--- INFORMATION SUPPLIED ---
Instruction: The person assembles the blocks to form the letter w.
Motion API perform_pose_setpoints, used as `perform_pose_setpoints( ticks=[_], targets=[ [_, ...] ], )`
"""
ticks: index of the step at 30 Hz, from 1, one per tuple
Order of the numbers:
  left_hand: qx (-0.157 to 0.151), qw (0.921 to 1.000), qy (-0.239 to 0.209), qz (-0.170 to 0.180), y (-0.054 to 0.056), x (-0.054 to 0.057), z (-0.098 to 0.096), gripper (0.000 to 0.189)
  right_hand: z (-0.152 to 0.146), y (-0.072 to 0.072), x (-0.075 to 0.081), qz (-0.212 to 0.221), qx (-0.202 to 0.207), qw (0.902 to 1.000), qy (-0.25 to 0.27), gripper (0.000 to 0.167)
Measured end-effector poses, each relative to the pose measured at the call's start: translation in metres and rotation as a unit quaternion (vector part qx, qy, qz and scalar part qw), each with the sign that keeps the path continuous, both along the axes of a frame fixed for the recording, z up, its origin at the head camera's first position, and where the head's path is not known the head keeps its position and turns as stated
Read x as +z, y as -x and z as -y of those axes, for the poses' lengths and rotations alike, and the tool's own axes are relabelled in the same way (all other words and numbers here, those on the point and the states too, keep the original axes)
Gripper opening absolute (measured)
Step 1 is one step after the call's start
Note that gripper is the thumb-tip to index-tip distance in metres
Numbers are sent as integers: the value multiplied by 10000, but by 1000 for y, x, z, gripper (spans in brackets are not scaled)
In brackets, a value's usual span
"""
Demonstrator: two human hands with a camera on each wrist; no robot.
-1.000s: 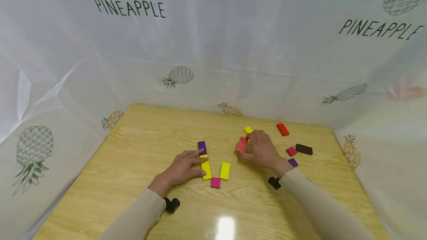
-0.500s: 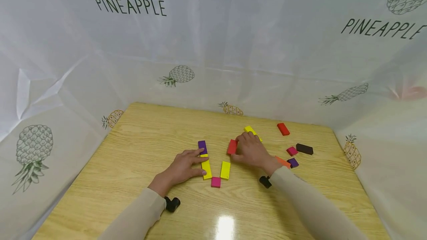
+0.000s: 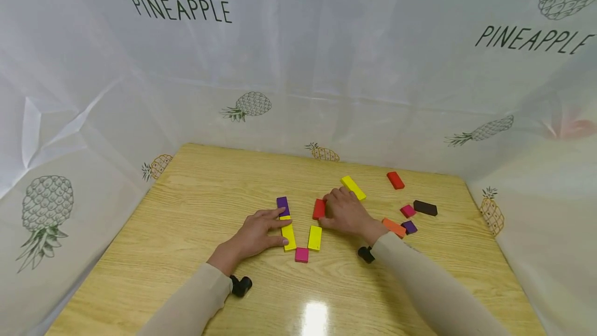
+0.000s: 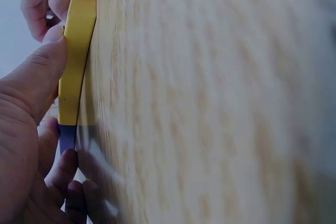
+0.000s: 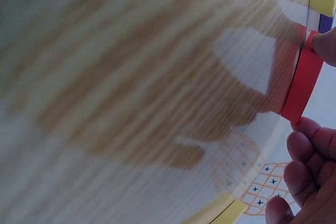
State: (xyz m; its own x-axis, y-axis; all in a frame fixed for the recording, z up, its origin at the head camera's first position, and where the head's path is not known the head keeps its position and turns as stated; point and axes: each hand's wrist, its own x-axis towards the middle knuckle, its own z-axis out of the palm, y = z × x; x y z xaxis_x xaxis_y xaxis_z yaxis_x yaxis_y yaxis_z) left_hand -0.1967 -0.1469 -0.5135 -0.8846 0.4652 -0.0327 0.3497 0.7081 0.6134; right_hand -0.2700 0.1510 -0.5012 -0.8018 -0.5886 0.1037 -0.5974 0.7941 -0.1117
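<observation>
White pineapple-print sheeting (image 3: 298, 61) hangs beyond the wooden table (image 3: 219, 175), where I take my bearings from the near pink block (image 3: 301, 255). Ahead of it and a little to its right, past the right-hand yellow block (image 3: 314, 238), is the red block (image 3: 319, 210), pinched in my right hand (image 3: 347, 212), thumb at the nearer end and a finger at the farther, so they stand apart by just the block's length. Whether its underside sits fully on the wood I cannot tell.

What matters is how it lies: off the left side of my right fingers, long axis running away from me, roughly in line with the right-hand yellow block, a narrow gap between their ends. Of my hands, the right is the nearer to it. Ahead and left of the near pink block, my left hand (image 3: 249, 235) spreads its fingers loosely, thumb resting on the left-hand yellow block (image 3: 288, 233), a fingertip on the purple block (image 3: 283, 203), gripping neither. Farther off, right and ahead of the near pink block, lie the far yellow block (image 3: 354, 188), the orange block (image 3: 394, 227) and the black block (image 3: 425, 208)
</observation>
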Motion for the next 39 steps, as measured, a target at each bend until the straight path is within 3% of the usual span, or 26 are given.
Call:
perform_pose_setpoints(
  ticks=[13, 21, 39],
  targets=[
    [13, 10000, 64, -33, 3, -5, 0, 57, -6, 0, 1, 246, 118, 9996, -60, 50],
    [18, 10000, 73, -22, 3, -5, 1, 58, -5, -5, 1, 363, 78, 9993, 3, 52],
    [73, 10000, 60, -30, 2, -4, -1, 57, -4, -14, 3, 338, 213, 9991, 112, 49]
  ],
)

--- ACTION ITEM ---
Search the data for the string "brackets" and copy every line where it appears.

--- RESPONSE BOX ---
Numbers are sent as integers: the value multiplied by 10000, but by 1000 for y, x, z, gripper (spans in brackets are not scaled)
In brackets, a value's usual span

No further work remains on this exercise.